A large influx of immigrants places a greater burden on the healthcare system that has to deal with more patients. The lack of sufficient resources and medical personnel limits access to needed medical services for the local community. The only hospital in Mayotte is in fact one huge maternity ward that tends to monopolize medical practice on the island. For example, foreign women can give birth in comfortable conditions, but when it comes to obtaining the services of an ophthalmologist native Mahorans have to fly elsewhere.
It's the same with housing: migrant population growth requires additional social housing, the lack of which leads to overcrowding and alternative solutions that result in illegal encampments and slums, lawless zones, outbreaks of disease and hotbeds of banditry.
On a small island, locals lose their livelihoods as their fields turn into slums and local governments run out of space for social housing, driving property prices up. A protected tropical forest cannot simply be cleared away. Of course, immigrants do not care about such bans. Plantations flourish on the plots created illegally in the jungle and in the fields forcibly taken from local farmers. Such desperate measures fuel the gray economy and provide a lucrative source of income for the local Mafia.
Mass immigration is similarly catastrophic for education. Schools have to cope with an increased number of school-age immigrants, including native-borns, which in turn adds to the need for additional teachers, classrooms and teaching materials. With 80 % of the students coming from the Comoros, local government officials calculate that mass immigration and the galloping demographics of newcomers mean that a new school would have to be opened every week.
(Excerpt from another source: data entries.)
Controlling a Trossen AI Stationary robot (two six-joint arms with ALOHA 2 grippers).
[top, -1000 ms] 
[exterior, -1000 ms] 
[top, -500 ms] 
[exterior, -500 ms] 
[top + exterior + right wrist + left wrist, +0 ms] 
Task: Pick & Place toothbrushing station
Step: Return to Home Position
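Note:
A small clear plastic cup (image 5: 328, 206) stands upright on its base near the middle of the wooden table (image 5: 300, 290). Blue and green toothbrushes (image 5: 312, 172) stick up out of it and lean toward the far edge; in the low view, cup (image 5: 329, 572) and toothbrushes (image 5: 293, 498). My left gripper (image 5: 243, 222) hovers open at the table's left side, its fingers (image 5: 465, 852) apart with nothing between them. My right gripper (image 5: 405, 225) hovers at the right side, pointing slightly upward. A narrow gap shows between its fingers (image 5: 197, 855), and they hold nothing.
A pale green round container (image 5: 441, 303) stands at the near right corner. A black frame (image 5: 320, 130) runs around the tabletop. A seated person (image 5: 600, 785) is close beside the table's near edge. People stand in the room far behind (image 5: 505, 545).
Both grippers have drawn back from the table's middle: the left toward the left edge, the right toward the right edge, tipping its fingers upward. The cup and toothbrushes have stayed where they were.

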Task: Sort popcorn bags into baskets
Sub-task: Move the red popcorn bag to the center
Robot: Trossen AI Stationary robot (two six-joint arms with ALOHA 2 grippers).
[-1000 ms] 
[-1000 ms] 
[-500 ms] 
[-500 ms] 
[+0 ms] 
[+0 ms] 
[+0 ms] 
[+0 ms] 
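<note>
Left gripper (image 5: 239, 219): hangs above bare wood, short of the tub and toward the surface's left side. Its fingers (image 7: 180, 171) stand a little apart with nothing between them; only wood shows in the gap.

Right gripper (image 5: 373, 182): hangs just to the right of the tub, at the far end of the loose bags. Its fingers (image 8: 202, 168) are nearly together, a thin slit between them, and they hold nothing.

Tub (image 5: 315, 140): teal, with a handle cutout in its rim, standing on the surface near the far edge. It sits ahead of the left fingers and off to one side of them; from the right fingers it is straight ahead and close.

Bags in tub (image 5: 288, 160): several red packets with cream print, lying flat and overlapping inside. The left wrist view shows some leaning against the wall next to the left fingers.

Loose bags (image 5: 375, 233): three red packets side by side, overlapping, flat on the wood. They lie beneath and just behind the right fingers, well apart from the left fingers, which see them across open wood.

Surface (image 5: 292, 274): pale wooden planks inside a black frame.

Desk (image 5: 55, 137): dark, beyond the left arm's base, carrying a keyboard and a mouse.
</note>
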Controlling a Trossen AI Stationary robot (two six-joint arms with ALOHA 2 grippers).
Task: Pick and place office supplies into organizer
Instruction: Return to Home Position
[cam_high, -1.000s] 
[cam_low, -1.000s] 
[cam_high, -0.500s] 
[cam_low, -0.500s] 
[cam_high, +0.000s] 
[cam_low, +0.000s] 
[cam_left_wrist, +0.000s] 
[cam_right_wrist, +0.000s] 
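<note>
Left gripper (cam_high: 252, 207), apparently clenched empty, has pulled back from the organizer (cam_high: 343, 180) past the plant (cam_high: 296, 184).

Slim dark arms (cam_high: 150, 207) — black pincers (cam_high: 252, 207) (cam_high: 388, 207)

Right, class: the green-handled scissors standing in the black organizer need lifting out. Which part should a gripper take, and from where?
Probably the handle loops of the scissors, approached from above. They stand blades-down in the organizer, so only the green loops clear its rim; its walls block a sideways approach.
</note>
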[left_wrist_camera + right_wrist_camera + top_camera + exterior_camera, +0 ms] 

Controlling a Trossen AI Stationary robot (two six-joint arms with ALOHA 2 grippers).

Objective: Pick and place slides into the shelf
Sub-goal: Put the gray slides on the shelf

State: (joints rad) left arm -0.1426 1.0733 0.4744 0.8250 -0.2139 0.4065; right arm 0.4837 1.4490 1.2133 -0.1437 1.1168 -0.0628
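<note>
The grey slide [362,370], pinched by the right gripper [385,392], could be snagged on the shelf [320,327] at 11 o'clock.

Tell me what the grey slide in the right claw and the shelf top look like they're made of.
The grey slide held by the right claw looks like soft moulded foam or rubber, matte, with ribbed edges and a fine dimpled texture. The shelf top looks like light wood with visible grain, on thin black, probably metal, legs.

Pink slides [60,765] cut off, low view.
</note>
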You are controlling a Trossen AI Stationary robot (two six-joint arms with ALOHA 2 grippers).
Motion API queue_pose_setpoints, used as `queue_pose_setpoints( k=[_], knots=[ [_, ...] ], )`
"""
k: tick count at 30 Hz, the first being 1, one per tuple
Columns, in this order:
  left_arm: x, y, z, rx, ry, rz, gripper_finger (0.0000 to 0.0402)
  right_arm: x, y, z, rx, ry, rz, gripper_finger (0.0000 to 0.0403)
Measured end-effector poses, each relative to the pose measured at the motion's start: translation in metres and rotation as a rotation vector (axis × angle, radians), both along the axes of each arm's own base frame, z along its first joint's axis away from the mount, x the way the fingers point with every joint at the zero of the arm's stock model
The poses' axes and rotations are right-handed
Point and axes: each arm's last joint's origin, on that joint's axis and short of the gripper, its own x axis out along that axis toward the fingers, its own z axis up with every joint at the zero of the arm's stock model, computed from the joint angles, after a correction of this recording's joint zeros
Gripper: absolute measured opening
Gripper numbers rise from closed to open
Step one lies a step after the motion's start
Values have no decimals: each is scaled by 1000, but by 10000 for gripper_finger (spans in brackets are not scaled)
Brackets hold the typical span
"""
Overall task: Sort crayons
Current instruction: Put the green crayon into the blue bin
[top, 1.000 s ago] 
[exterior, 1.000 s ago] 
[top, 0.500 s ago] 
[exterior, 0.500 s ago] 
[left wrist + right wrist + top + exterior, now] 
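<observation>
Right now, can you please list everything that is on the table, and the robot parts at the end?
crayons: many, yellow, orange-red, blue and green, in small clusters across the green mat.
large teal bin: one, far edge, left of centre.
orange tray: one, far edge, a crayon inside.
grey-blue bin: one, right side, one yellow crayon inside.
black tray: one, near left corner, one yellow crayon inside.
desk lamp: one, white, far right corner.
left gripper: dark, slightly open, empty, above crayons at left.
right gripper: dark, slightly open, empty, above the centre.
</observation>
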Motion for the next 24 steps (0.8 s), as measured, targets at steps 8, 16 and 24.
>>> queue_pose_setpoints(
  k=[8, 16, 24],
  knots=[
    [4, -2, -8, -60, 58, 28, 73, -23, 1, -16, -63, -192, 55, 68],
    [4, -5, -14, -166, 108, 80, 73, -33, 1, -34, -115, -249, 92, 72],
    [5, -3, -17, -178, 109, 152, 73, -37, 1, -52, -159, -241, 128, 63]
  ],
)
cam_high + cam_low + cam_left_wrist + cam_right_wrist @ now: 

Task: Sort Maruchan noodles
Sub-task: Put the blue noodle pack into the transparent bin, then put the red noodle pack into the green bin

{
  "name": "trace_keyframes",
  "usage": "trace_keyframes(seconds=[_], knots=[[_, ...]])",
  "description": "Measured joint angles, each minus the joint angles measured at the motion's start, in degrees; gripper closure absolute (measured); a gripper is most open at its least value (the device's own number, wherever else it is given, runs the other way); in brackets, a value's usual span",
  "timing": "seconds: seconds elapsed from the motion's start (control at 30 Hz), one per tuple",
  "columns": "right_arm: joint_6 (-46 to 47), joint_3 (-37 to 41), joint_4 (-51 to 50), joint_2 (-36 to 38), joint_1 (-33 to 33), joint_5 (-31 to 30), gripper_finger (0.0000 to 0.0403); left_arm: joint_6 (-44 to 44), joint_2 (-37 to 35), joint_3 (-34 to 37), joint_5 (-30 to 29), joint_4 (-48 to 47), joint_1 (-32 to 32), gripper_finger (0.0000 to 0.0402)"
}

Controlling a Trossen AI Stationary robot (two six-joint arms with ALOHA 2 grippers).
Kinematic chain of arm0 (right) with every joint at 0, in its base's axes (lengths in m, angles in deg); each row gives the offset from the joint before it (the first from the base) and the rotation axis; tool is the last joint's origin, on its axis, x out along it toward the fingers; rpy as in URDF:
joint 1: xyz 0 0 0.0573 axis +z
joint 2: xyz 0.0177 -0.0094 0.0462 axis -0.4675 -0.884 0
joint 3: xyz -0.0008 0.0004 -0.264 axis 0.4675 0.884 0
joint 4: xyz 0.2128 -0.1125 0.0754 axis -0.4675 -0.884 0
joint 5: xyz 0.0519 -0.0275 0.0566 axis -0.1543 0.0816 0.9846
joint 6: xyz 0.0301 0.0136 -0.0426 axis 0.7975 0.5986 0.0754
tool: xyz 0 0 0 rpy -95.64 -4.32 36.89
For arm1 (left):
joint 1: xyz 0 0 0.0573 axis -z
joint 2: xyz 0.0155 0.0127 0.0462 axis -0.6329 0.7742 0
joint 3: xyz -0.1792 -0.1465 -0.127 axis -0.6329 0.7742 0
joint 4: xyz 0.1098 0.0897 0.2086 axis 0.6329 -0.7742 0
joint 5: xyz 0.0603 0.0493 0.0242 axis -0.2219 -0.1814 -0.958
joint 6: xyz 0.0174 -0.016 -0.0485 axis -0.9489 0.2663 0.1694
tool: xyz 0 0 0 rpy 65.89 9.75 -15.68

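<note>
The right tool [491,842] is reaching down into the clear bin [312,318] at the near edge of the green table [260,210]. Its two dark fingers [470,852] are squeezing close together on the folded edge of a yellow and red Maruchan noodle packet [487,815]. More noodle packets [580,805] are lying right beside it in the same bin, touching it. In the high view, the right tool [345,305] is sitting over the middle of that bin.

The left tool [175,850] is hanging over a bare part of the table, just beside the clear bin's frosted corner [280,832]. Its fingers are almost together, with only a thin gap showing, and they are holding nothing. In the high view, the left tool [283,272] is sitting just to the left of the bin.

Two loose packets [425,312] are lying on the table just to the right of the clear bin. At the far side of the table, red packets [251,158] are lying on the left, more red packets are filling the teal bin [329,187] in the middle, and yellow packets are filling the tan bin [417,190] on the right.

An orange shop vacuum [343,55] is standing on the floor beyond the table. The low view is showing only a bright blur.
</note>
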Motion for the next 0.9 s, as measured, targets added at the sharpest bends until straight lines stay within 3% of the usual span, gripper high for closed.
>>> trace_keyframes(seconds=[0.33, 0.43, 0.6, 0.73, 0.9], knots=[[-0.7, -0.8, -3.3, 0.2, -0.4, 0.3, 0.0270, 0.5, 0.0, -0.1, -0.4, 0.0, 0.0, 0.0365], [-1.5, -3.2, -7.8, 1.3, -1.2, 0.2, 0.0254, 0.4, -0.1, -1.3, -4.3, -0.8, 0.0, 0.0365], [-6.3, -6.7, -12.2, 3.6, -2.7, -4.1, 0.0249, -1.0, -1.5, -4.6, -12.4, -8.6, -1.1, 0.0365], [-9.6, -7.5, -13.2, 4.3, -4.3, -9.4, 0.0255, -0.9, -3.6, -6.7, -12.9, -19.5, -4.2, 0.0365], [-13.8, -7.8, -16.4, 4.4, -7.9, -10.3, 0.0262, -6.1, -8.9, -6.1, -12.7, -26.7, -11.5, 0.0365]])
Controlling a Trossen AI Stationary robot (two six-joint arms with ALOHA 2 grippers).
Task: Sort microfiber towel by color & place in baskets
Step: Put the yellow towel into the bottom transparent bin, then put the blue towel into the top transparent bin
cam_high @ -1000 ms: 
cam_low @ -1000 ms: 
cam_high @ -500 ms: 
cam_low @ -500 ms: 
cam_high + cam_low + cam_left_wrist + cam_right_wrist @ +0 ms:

The more pupils in a class, the more negative the impact on the quality of teaching. Schools are forced to operate in shifts and that disrupts the lives of families. Moreover, students coming from the Comoros, often sent by desperate families for whom this offers their only way to provide their children with a minimum of education, are totally illiterate. Often, at primary schools, along Mahoran ten-year-olds, it is not uncommon to come across Comorians with facial hair, the so-called "bearded children".
Faced with such a crisis, many islanders prefer to send their children to schools in Réunion or Metropolitan France. There, at least, they are not exposed to daily acts of aggression such as the attacks by machete-wielding gangs who lay sieges to high schools. The everyday sight of a policeman standing in front of a school's entrance comes as no surprise to anyone.
It's also worth mentioning the paralysis of the judicial system that makes it so difficult for Mahorans to assert their rights. The courts are drowning in a flood of asylum and residency cases brought by left-wing lawyers on behalf of illegal immigrants. In the prisons, 80% of those jailed are Comorians.
Many local politicians point out that illegal immigration and the resulting chaos cannot simply be attributed to the outcome of spontaneous processes but claim they are the result of deliberate political action. Whose? It is not difficult to guess: there is only one country in the region that has an interest, motive and means -- the aforementioned Comoros.